### WHAT NEEDS TO BE DONE
Please write out the listing below again in its exact form.

(INFORMATION SUPPLIED begins)

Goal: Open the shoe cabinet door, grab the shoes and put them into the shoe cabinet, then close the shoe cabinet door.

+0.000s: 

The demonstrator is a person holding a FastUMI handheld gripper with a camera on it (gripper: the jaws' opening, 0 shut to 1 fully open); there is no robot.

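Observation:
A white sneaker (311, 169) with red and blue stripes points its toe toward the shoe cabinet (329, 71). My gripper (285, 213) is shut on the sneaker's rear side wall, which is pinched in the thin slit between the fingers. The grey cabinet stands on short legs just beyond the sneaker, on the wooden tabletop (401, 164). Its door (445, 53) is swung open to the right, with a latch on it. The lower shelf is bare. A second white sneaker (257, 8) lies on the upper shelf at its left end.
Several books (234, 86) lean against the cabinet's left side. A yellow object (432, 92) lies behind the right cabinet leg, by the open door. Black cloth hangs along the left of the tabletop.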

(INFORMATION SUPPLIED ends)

### REPLY
Goal: Open the shoe cabinet door, grab the shoes and put them into the shoe cabinet, then close the shoe cabinet door.

+0.000s: 

The demonstrator is a person holding a FastUMI handheld gripper with a camera on it (gripper: the jaws' opening, 0 shut to 1 fully open); there is no robot.

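Observation:
A white sneaker (311, 169) with red and blue stripes points its toe toward the shoe cabinet (329, 71). My gripper (285, 213) is shut on the sneaker's rear side wall, which is pinched in the thin slit between the fingers. The grey cabinet stands on short legs just beyond the sneaker, on the wooden tabletop (401, 164). Its door (445, 53) is swung open to the right, with a latch on it. The lower shelf is bare. A second white sneaker (257, 8) lies on the upper shelf at its left end.
Several books (234, 86) lean against the cabinet's left side. A yellow object (432, 92) lies behind the right cabinet leg, by the open door. Black cloth hangs along the left of the tabletop.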

Nothing else belongs to the answer.